Data Structures
Fenwick Tree (Binary Indexed Tree)
Twelve lines of bit-tricks for O(log n) prefix sums
A Fenwick tree, also called a binary indexed tree, supports point updates and prefix sums on an array in O(log n) per operation using just one array of length n. It is the smallest, fastest range-aggregate structure when sums or XORs are enough.
- UpdateO(log n)
- Prefix queryO(log n)
- Range queryO(log n)
- BuildO(n)
- Spacen integers
Interactive visualization
Press play, or step through manually. The visualization is yours to drive — try it before reading on.
Watch the 60-second explainer
A condensed visual walkthrough — narrated, captioned, under a minute.
How a Fenwick tree works
You have an array of n numbers and a stream of two operations: update(i, delta) adds delta to position i, and prefixSum(i) returns the sum of positions 1 through i. The naive solutions sit at opposite extremes:
- Plain array: update is O(1), prefix sum is O(n).
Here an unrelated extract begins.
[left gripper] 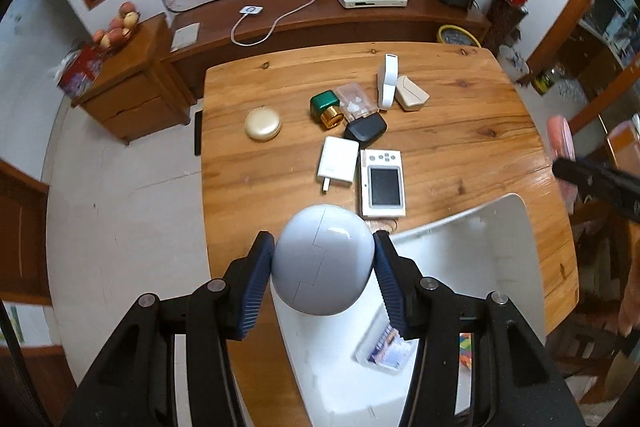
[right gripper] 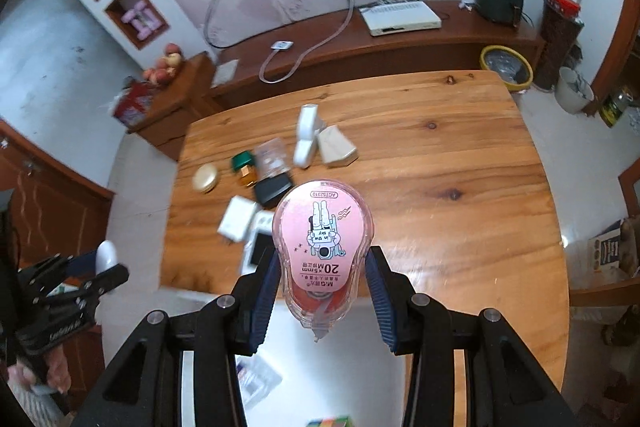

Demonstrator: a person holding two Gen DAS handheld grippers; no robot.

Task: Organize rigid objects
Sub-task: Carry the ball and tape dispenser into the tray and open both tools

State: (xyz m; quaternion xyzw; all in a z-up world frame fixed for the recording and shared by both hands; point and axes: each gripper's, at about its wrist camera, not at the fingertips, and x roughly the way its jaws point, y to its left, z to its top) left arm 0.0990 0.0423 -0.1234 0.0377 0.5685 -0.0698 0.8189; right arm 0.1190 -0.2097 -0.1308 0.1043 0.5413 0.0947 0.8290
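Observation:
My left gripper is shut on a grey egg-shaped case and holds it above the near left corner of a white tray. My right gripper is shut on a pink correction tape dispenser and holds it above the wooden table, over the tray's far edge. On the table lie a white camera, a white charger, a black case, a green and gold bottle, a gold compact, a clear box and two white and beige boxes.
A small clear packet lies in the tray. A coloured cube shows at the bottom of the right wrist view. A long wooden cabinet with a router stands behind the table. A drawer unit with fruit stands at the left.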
- Maintained prefix-sum array: prefix sum is O(1), update is O(n) (you have to fix every later prefix).
Fenwick noticed that you can split the difference. Each cell tree[i] stores the sum of a range whose length is the value of the lowest set bit of i. Cell 12 (binary 1100, lowest bit = 4) stores arr[9..12]. Cell 8 (binary 1000, lowest bit = 8) stores arr[1..8]. Cell 6 (binary 0110, lowest bit = 2) stores arr[5..6].
The result is a forest of partial sums. To compute prefixSum(13), you visit tree[13] (covers 13..13), then tree[12] (covers 9..12), then tree[8] (covers 1..8), then stop. Three reads. The path always halves: 13 → 12 → 8 → 0 strips one bit per step, so the loop runs at most ⌊log₂ n⌋ + 1 times.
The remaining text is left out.